::: Supplied data

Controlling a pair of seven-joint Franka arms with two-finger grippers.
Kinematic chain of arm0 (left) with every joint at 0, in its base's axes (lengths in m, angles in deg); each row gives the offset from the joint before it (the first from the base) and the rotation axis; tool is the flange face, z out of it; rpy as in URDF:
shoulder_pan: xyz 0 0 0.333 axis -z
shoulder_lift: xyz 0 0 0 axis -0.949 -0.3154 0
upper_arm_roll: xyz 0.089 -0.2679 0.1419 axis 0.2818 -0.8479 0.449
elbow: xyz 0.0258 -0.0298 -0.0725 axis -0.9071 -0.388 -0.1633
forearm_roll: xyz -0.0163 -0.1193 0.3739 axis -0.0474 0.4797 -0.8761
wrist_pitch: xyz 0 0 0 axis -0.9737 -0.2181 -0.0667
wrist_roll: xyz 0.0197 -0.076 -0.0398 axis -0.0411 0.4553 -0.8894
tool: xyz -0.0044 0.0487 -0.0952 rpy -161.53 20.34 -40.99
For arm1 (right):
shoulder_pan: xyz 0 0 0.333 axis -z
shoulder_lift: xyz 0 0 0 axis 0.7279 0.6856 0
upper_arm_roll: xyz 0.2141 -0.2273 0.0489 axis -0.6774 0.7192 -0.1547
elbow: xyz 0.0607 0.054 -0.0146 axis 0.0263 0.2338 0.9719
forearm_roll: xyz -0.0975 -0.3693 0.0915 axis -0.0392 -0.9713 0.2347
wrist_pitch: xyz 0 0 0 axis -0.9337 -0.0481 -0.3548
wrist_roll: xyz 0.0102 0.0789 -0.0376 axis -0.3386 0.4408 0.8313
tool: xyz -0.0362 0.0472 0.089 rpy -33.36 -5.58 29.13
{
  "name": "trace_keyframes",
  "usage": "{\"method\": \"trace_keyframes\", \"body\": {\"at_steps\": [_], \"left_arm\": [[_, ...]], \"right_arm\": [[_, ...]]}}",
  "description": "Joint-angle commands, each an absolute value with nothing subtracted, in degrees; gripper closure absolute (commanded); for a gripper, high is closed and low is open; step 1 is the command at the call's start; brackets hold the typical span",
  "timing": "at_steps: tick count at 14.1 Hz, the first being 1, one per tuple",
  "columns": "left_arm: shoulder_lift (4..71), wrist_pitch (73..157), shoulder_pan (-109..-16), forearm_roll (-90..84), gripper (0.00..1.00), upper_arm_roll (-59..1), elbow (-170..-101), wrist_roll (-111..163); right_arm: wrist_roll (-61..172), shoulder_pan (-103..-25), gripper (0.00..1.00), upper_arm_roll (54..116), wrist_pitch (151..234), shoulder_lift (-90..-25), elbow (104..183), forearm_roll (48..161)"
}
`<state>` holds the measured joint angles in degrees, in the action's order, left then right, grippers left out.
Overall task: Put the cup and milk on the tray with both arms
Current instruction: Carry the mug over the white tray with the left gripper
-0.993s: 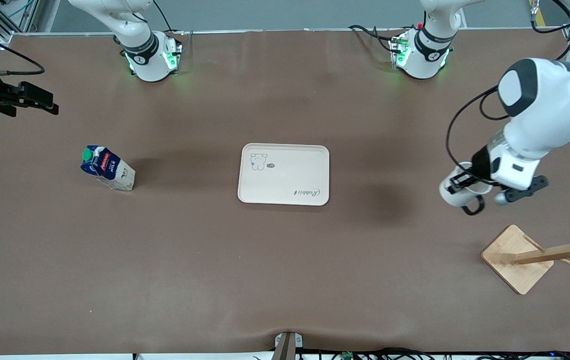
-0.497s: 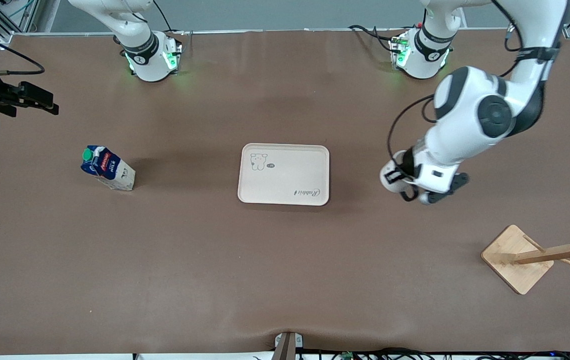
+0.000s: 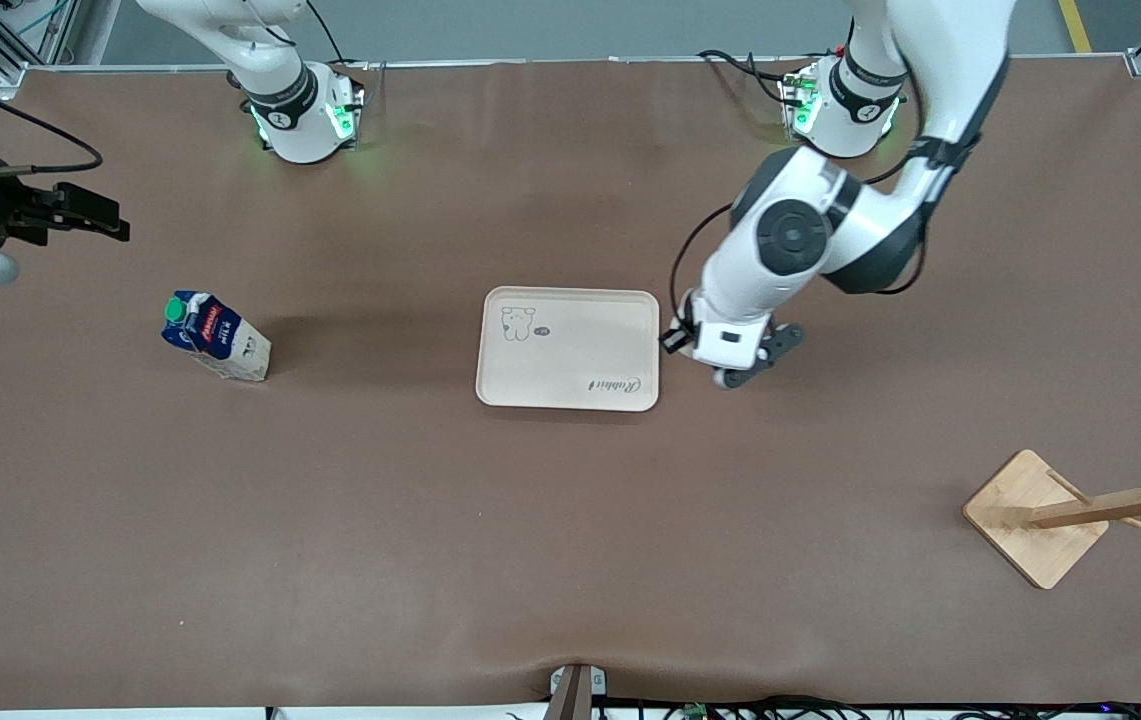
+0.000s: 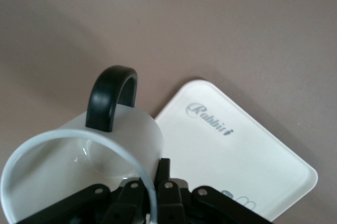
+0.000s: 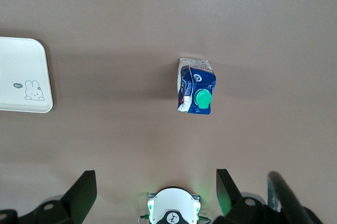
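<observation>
A bamboo rack (image 3: 1070, 515) stands nearest the front camera, at the left arm's end of the table (image 3: 570, 560), its base flat and its pegged post leaning over.

Farther from the camera, mid-table, lies the tray (image 3: 568, 348), flat and bare, the bear drawing on its part toward the right arm's end and the script lettering at its corner toward the left arm's end.

The left gripper (image 3: 725, 350) hangs over the table just beside the tray's edge toward the left arm's end. In the left wrist view its fingers (image 4: 131, 203) are clamped on the rim of the cup (image 4: 84, 166), which is held clear of the table with its black handle (image 4: 111, 97) pointing away from the fingers; the tray's lettered corner (image 4: 231, 145) shows below it.

The milk (image 3: 215, 335) stands on the table toward the right arm's end, well apart from the tray, at about the same depth, untouched.

The right gripper (image 3: 80, 210) is up over the table's edge at the right arm's end, farther back than the milk, waiting. In the right wrist view its fingers (image 5: 79, 195) stand wide apart, holding nothing, with the milk (image 5: 196, 93) and a corner of the tray (image 5: 23, 77) below.
</observation>
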<state>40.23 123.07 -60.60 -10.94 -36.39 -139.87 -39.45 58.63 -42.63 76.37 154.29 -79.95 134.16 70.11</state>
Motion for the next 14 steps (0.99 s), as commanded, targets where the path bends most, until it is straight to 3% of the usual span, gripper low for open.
{"method": "trace_keyframes", "body": {"at_steps": [1, 6, 14], "left_arm": [[36.96, 125.27, -56.87, -12.99, 1.0, -35.94, -138.21, -45.37], [31.86, 128.97, -51.23, -21.41, 1.0, -35.93, -138.12, -59.61], [29.31, 129.76, -48.5, -23.1, 1.0, -35.84, -137.34, -63.76]], "right_arm": [[58.12, -41.97, 0.0, 75.97, 153.95, -79.34, 133.76, 70.97], [58.03, -41.88, 0.0, 75.97, 154.39, -79.17, 133.67, 70.88], [57.95, -41.88, 0.0, 75.97, 154.56, -79.08, 133.67, 70.88]]}}
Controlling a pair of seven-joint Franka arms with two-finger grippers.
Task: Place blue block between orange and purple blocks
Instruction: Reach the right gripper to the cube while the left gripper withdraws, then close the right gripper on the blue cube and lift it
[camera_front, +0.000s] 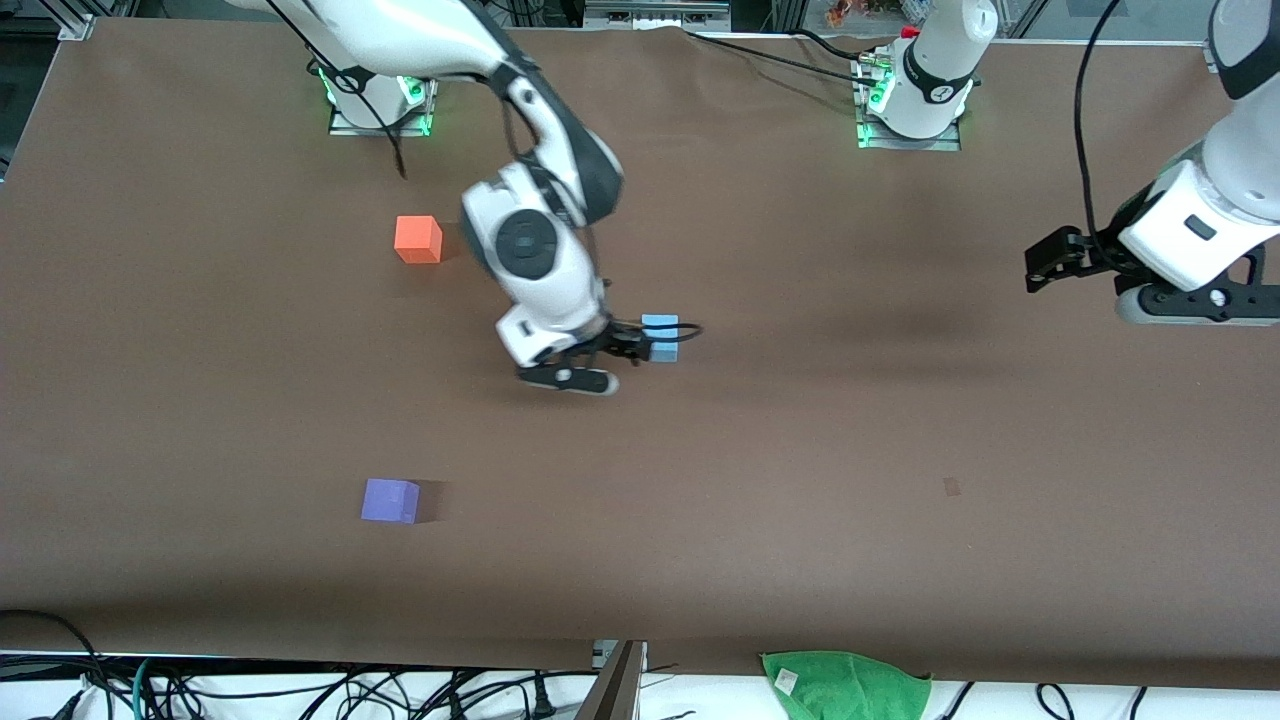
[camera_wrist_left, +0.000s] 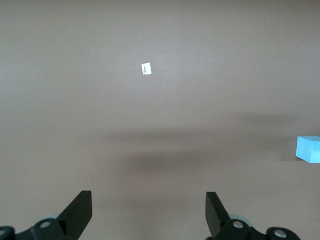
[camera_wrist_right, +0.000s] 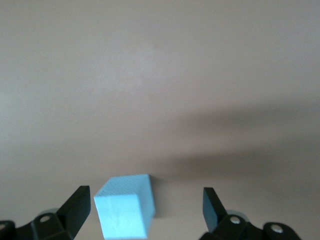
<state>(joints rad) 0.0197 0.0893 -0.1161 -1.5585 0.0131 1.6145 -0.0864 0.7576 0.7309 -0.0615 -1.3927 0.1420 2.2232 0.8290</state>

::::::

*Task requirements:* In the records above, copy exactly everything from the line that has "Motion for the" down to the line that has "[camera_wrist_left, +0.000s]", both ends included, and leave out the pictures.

*Written response:*
Motion for the next 14 steps (0.99 s), as commanded, targets where the path bends most, until it is straight to 3% of the usual span, gripper low for open.
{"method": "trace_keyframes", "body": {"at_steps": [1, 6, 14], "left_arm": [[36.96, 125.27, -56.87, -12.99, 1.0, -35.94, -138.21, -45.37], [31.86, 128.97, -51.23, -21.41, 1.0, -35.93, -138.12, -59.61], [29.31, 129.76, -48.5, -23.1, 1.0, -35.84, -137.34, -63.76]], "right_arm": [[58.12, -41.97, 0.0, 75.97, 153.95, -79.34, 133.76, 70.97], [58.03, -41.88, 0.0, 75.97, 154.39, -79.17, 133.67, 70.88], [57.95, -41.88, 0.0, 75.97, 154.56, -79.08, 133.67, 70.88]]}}
Controlling a pair of seven-joint Franka arms with two-finger grippers.
Task: Place blue block between orange and purple blocks
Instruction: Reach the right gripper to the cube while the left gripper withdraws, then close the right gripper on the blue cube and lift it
[camera_front, +0.000s] 
[camera_wrist_left, +0.000s] 

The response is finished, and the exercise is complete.